Iban a dejar que me quedara aquí y cargara con la vergüenza. Iban a arreglar esto con disculpas y dinero, y yo sería el hazmerreír del Outfit para siempre. La novia rechazada.
No.
Mis manos se movieron antes de que mi mente pudiera detenerlas. Alcé las manos y me arranqué el velo de la cabeza, arrojando el delicado encaje al suelo de mármol.
Los susurros cesaron al instante. El silencio que siguió fue ensordecedor.
Le di la espalda al altar y me enfrenté a la congregación. Mis ojos se clavaron en Sofia Moreno.
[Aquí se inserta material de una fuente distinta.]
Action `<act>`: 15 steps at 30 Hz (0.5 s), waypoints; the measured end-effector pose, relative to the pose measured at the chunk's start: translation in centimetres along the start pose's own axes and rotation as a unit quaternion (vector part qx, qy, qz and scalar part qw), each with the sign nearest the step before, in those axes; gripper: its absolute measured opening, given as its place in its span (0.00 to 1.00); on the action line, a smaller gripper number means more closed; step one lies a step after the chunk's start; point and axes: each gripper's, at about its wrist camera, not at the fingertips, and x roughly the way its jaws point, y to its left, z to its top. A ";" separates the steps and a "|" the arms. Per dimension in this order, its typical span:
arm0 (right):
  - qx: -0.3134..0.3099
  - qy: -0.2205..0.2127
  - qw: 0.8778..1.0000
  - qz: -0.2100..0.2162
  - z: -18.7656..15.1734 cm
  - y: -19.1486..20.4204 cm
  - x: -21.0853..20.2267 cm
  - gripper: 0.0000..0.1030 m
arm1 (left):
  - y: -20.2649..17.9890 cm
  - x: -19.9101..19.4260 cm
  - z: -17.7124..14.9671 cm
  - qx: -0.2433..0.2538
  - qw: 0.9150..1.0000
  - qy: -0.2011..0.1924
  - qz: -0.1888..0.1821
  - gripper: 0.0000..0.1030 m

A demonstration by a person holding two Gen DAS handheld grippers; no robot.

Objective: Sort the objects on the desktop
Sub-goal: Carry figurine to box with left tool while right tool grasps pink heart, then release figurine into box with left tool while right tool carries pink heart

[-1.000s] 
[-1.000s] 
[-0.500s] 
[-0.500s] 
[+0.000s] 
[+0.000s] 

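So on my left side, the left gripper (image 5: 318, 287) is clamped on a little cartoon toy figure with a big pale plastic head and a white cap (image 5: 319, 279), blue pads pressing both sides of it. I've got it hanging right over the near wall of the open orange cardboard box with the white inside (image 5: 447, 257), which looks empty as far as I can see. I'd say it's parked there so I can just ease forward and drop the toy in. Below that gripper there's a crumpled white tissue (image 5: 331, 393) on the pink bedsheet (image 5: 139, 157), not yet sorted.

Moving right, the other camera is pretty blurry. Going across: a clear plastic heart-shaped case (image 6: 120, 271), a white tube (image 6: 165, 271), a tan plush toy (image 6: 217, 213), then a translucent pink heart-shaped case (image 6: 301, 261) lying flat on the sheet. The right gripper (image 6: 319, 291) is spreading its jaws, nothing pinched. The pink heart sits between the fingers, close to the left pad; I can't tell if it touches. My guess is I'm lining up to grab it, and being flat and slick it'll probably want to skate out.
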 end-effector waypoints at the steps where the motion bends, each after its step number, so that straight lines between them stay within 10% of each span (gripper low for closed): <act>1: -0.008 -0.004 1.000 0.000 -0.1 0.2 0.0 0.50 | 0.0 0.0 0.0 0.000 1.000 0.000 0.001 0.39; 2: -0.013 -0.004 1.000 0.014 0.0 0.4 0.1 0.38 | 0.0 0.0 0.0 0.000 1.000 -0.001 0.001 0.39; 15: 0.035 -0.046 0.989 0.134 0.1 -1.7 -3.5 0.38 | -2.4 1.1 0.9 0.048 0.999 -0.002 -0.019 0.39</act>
"¿Dónde está?", exigí. Mi voz no tembló. Cortó el silencio como una cuchilla.
Sofia se levantó lentamente, su presencia imponente. "Isabella, este no es el lugar. Discutiremos esto en privado. Alex ha...".
"Alex se ha fugado con una puta", interrumpí, la vulgar palabra resonando en las paredes sagradas. Se oyeron jadeos por toda la sala. "Ha roto el Pacto. Ha insultado mi sangre y la tuya".
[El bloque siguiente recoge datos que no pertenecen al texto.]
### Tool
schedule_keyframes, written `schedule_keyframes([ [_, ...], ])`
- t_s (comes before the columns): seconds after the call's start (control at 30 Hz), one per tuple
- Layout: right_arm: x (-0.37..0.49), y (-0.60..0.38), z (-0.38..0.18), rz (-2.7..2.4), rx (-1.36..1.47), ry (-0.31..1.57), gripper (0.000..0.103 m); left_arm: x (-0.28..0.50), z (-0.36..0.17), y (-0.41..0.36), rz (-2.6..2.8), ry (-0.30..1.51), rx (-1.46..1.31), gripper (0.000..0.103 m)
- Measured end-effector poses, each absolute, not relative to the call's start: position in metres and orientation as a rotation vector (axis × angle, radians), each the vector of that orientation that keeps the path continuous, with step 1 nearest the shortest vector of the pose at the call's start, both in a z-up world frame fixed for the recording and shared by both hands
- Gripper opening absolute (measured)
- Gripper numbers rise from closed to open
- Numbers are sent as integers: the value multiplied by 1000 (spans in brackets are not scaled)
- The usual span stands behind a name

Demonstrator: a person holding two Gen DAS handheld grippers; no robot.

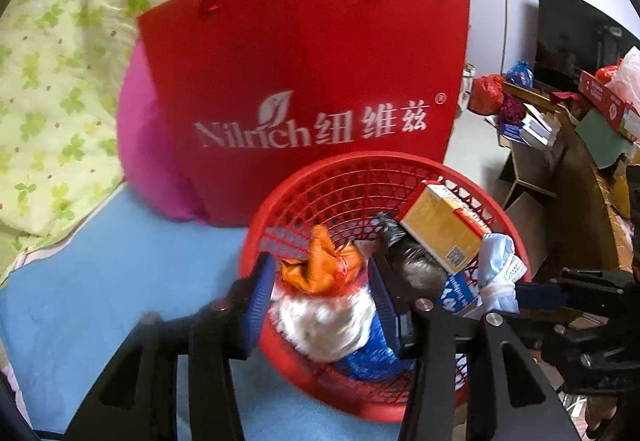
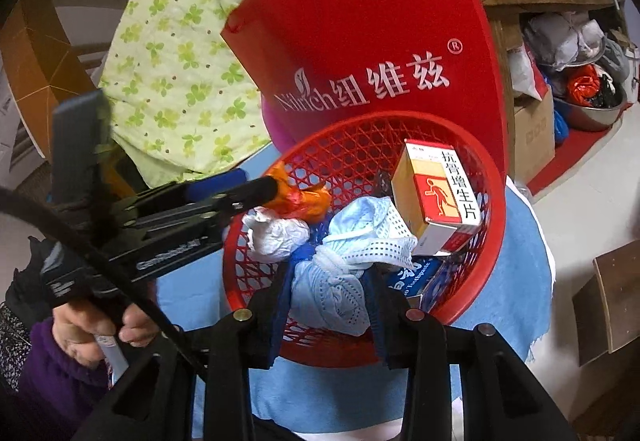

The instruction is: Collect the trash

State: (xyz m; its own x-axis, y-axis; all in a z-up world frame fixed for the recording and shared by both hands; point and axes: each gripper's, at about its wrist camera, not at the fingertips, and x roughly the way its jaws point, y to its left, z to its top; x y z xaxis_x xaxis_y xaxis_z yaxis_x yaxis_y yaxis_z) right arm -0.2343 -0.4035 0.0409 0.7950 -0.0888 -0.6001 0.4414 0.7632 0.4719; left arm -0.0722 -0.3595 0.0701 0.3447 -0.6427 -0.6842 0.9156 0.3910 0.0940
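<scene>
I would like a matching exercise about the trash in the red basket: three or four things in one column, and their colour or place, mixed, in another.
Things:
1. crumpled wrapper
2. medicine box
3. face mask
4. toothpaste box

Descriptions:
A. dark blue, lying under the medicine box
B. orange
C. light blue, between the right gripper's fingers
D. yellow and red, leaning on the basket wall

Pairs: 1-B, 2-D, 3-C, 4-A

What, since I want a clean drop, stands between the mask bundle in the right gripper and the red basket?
Nothing visible. The mask bundle, clamped in the right gripper, hangs over the red basket's open top; the left gripper is off to its side.
</scene>
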Motion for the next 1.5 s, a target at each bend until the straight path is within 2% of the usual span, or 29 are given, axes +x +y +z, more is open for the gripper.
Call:
schedule_keyframes([
  [0.1,-232,-399,38,-309,638,599,40,-70,71,-343,-1040,598,508,51],
  [0.13,-231,-397,38,-309,637,599,49,-71,71,-338,-1031,590,506,51],
  [0.2,-231,-393,38,-309,637,593,56,-71,73,-326,-1012,575,501,52],
  [0.27,-229,-389,40,-311,624,591,56,-71,74,-314,-1000,565,486,54],
  [0.3,-229,-386,41,-320,611,588,56,-70,76,-305,-991,564,469,61],
  [0.37,-230,-383,45,-328,597,577,56,-71,78,-293,-971,555,444,67],
  [1.17,-248,-313,99,-349,445,529,56,-113,102,-206,-700,508,459,70],
  [1.27,-250,-306,104,-360,420,529,58,-118,106,-199,-672,500,464,70],
  [1.33,-254,-302,107,-366,407,527,59,-122,108,-196,-656,493,467,75],
  [1.37,-255,-300,108,-371,399,527,59,-123,109,-194,-646,488,468,83],
  [1.4,-257,-298,110,-377,392,528,60,-125,110,-191,-633,479,468,87],
  [1.5,-261,-295,113,-383,383,532,61,-131,114,-185,-608,458,474,87],
])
Los labios de Sofia se afinaron. "Lo traeremos de vuelta. Cumplirá con su deber".
"No lo quiero", dije, las palabras sabiendo a hierro. "No meteré a un cobarde en mi cama. No me casaré con un niño que huye de sus obligaciones".
"El Pacto requiere una unión entre los Carlson y los Moreno", dijo Sofia, su voz bajando a una octava peligrosa. "No creas que puedes marcharte de esto, niña".
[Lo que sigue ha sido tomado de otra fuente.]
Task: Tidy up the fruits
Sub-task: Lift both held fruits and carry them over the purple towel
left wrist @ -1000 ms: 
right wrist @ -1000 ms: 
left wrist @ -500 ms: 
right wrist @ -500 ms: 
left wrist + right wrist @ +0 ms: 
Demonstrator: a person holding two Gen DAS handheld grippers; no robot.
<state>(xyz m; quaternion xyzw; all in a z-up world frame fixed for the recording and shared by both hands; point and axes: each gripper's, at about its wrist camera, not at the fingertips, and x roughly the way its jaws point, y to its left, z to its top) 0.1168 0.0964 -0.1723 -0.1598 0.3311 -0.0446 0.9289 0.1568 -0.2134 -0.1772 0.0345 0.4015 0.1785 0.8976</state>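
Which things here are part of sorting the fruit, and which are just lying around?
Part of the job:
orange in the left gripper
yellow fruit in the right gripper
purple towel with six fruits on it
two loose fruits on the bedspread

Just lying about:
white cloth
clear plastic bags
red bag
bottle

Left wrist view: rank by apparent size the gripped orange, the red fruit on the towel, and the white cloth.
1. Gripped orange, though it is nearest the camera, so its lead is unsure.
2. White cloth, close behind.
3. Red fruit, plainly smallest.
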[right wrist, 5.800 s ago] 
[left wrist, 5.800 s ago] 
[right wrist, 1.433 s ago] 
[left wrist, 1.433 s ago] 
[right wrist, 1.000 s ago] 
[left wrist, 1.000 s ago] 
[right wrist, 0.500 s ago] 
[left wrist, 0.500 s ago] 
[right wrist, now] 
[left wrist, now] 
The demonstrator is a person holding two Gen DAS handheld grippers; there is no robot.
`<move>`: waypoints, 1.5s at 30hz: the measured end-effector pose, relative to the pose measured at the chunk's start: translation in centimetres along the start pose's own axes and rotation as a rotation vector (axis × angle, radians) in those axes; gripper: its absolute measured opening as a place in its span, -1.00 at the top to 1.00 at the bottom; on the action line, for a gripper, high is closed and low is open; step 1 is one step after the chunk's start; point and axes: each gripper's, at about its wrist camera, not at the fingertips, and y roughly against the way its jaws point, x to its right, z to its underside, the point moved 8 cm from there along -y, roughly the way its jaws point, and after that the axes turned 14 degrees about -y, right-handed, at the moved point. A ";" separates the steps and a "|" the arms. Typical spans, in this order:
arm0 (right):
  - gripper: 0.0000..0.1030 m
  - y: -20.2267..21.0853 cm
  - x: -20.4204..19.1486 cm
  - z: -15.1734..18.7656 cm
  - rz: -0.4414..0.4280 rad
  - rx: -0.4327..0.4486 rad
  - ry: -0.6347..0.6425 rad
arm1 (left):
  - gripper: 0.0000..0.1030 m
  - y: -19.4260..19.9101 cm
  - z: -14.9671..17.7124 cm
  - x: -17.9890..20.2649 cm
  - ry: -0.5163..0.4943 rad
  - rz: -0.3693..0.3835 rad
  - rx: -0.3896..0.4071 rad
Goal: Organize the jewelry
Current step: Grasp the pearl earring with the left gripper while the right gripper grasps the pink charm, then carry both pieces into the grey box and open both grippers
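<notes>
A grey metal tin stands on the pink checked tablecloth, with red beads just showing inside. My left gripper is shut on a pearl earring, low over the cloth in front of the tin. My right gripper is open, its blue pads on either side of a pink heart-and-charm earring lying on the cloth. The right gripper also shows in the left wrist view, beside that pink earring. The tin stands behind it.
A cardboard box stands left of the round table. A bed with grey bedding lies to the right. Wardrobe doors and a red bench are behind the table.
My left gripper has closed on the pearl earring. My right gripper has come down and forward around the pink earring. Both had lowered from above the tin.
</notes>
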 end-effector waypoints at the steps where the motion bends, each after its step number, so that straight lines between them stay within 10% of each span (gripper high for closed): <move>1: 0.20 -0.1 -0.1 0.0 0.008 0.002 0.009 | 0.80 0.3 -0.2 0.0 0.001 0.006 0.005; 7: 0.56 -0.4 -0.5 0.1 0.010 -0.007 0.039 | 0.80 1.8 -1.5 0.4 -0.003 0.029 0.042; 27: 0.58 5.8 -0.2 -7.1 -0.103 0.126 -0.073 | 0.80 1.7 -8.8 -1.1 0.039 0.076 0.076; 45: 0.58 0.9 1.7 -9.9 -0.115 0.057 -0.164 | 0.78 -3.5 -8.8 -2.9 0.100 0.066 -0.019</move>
"No me estoy marchando", repliqué, acercándome al borde del estrado. Sentí un poder extraño y aterrador surgir a través de mí. No tenía nada que perder, y eso me hacía peligrosa. "El contrato estipula que una hija de los Carlson debe casarse con un hijo de los Moreno para sellar la alianza. No especifica qué Moreno".
La catedral entera pareció contener la respiración. Incluso el Don, sentado en las sombras de la primera fila, se movió ligeramente.
Miré a Sofia, desafiándola, retándola a negar la lógica de nuestras propias leyes. "Dado que su heredero no es apto, exijo que el contrato sea honrado por otra persona. Por el bien del honor de su familia, exijo un reemplazo".
Hice una pausa, dejando que el peso de mis siguientes palabras pendiera en el aire como la hoja de una guillotina.
"Y ya que ustedes no han proporcionado un novio", dije suavemente, "lo elegiré yo misma".